Dawn of the Planet of the Apes (2014) Dir. Matt Reeves
My Planet of the Apes phase was all leading up to this point. The newest (and best?) Apes film since the original. This Summer saw the release of Dawn of the Planet of the Apes, which jumps 10 years on from when the last outing (Rise of the Planet of the Apes) was set and pretty much the majority of the non-hairy bipeds (that’s us humans) are dead. Watching the CGI and motion capture special effects used to create the Apes, that’s probably a good thing. More ape, I say!
Dawn definitely does take a step forward from the last episode in terms of creating the ape’s habitat as a thoroughbred society.
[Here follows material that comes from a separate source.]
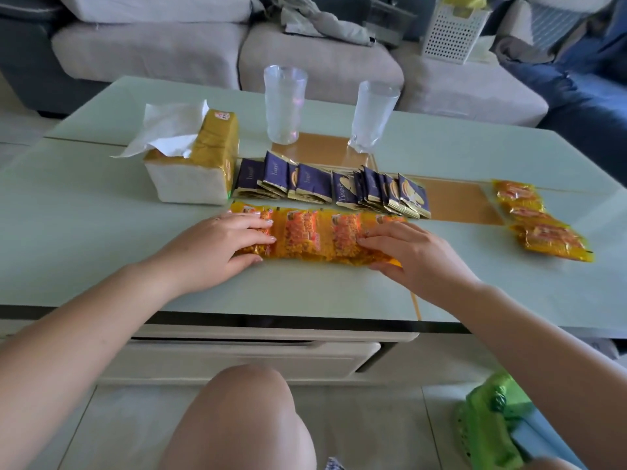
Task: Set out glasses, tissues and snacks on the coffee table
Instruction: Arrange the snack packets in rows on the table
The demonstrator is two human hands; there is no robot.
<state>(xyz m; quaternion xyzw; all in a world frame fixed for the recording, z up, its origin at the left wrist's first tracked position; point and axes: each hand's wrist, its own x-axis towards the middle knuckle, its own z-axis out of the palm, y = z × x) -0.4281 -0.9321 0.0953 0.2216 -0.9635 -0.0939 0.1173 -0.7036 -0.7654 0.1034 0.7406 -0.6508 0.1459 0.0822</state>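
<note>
Head view looks down on a pale tabletop where both hands rest on a row of orange snack packs near the front edge. Left hand lies flat on the row's left end, fingers nearly straight and together, thumb along the near edge. Right hand covers the right end, fingers slightly bent and pressing the packs, thumb at the near edge; neither hand lifts anything. Just behind stands a row of purple packets, with a tissue pack touching its left end. Two glasses stand upright farther back. More orange packs lie well apart at right.
</note>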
The most dramatic and iconic scenes of this film revolve around the building of this new, ape-shaped world. Jason Clarke (Zero Dark Thirty and the upcoming Terminator: Genisys) plays the human “soul” who acts as a mediator between the humans and the apes, both of which basically want to kill the shit out of each other. Also Gary Oldman is in it and he’s great. But it is the motion capture skills of Andy Serkis as Caesar that steal the show. A lot of this film is heavy-handed in its approach to the environmental, racial and sociological themes embedded in the subtext of the script, but it is the action sequences and performances that make it worth the watch. There is already another film in the works so more apes on the way!
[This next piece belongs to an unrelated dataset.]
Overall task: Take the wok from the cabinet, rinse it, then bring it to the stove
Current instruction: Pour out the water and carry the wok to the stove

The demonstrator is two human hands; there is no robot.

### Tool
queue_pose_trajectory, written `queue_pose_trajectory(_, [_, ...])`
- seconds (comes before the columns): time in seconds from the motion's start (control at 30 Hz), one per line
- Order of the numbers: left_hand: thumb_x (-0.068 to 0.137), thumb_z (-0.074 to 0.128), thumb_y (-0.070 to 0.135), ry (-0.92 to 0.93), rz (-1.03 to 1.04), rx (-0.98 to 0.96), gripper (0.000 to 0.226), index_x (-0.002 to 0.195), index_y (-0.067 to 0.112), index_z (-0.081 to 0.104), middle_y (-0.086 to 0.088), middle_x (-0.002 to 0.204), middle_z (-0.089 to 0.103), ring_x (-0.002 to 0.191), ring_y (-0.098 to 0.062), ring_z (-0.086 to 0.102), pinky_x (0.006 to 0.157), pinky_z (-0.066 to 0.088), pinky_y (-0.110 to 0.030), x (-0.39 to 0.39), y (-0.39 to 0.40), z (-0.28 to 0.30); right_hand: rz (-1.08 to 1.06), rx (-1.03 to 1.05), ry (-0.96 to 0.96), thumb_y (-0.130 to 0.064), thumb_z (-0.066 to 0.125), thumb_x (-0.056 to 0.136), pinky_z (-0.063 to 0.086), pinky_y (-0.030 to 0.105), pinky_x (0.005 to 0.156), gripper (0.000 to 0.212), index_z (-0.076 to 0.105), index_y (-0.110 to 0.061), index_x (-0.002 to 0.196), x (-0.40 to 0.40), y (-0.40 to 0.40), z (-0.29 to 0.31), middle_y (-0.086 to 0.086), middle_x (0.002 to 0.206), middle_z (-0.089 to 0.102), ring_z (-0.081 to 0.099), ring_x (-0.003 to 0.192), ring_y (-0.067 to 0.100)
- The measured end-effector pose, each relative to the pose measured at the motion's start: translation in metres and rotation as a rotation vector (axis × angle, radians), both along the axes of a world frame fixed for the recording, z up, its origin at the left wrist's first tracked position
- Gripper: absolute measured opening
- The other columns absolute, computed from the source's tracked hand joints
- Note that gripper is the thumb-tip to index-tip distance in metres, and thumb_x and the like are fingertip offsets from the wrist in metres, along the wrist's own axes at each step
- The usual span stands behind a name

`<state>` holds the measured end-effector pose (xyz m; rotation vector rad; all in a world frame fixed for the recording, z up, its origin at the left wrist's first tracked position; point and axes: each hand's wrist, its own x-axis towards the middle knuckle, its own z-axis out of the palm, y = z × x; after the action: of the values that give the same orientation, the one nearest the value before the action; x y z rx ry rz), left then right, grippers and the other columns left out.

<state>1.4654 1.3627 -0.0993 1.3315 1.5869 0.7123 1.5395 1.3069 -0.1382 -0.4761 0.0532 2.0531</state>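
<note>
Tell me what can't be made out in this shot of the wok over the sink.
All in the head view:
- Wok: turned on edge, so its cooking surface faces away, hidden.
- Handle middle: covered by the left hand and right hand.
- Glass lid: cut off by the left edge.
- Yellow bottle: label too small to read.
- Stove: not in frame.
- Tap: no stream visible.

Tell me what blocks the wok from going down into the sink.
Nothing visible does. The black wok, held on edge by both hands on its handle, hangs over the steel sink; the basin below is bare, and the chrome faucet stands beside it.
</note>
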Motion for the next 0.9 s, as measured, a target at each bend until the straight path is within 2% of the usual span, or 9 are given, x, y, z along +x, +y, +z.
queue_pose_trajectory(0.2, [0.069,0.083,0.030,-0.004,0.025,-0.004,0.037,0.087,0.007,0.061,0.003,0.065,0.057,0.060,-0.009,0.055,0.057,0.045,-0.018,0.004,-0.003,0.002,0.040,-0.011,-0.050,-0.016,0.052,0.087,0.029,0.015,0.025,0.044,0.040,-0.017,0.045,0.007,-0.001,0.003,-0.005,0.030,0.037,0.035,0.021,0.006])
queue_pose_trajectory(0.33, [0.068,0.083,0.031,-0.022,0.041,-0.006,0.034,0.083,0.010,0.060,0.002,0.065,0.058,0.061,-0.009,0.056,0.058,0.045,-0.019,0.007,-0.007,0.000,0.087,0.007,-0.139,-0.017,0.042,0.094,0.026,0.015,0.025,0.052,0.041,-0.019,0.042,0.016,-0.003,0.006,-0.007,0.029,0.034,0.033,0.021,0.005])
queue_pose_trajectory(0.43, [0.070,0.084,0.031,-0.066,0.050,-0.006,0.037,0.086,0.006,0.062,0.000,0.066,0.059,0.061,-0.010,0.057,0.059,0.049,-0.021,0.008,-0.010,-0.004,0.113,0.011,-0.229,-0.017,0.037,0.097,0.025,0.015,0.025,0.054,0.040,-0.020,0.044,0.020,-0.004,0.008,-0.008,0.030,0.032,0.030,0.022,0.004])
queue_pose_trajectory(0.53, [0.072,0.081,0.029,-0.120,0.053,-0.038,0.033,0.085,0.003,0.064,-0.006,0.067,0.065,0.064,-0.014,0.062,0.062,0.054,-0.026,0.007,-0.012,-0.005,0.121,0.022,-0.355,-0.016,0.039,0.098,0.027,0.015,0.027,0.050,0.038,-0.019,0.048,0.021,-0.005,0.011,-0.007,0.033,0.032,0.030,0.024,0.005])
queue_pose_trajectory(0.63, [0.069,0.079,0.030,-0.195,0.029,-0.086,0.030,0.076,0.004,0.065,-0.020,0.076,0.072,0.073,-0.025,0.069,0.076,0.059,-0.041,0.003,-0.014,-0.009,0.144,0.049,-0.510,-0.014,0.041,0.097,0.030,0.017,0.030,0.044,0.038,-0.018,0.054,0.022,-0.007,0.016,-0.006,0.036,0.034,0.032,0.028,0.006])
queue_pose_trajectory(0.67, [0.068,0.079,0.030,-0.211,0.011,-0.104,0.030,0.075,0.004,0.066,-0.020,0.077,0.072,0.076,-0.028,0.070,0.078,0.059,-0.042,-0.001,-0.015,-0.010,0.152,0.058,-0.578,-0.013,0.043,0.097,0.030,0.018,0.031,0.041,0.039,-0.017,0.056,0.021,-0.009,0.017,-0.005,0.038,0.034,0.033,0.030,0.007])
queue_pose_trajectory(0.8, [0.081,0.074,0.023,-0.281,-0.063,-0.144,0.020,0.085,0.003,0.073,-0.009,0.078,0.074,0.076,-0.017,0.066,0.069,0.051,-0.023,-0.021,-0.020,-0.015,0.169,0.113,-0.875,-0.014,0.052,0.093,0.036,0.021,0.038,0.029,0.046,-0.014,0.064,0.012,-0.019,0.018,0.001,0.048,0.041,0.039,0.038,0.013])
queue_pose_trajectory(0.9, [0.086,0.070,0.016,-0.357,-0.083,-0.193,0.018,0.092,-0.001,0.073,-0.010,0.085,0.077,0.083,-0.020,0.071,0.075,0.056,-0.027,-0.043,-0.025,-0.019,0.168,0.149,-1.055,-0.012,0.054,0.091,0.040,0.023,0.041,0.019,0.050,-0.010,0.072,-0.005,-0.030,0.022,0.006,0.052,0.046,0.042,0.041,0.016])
Cave of Forgotten Dreams (2010) Dir. Werner Herzog
Is there a better film-maker alive today than Werner Herzog? Maybe there is… Michael Haneke, Errol Morris, Pedro Almodóvar and Terrence Malick would be up there, but very, very few can keep making totally unique and engrossing films across both the blank canvas of fiction and the restricting reality of documentary. Herzog’s back catalogue is unbelievable from the likes of Nosferatu the Vampyre (1979) and Fitzcarraldo (1982) to Rescue Dawn (2006) and Bad Lieutenant (2009). And they are just his fiction films. His docs include Grizzly Man (2005), Encounters at the End of the World (2007), Little Dieter Needs to Fly (1997) and the wonderful Cave of Forgotten Dreams (2010).
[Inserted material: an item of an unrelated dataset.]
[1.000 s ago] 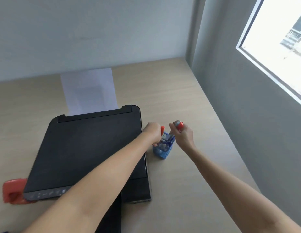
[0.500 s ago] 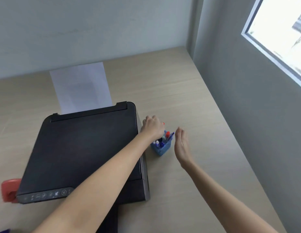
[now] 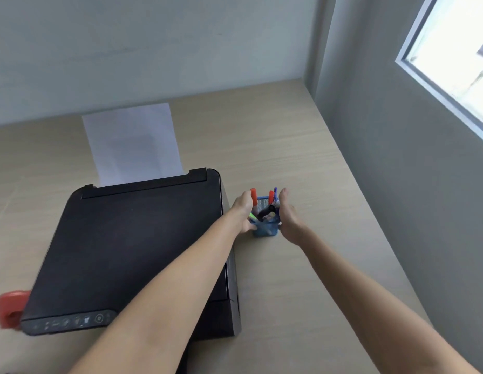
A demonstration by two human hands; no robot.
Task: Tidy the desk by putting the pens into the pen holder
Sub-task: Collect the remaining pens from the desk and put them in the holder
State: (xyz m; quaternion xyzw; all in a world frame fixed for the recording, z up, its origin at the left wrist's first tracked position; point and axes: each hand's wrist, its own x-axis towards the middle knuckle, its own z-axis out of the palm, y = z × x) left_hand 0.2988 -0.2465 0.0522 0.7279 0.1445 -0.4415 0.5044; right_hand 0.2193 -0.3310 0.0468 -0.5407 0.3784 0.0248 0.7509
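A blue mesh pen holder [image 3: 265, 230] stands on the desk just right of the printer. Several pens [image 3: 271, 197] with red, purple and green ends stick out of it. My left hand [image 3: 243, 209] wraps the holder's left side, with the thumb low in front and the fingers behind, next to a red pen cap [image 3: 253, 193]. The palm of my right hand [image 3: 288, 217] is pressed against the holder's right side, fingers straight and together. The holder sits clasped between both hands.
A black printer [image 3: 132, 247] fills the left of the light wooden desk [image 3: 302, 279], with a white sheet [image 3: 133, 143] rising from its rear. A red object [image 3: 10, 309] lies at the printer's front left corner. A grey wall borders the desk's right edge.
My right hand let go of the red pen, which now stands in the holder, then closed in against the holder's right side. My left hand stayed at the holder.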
The film follows “Herr Zog” and his camera crew as they enter the Chauvet Caves of Southern France and film the oldest known pictorial creations of humanity, the fantastic cave drawings that have been preserved there for 40,000 years. The film was theatrically released in 3D and Herzog weaves the light and camera in majestic patterns as they explore the innards of this pre-historic site. Herzog himself, as is his want, narrates his thoughts on the idea of art, humanity and existence as only Herzog can and his beautifully toned, angular voice soothes seamlessly with the fantastic cinematography. The film is haunting in its beauty but brimming with a celebration of humanity and our ability to document. Herzog sees so many similarities between himself and the cavemen who painted these walls that his own personal life choice, that of film-maker, is wholly justified.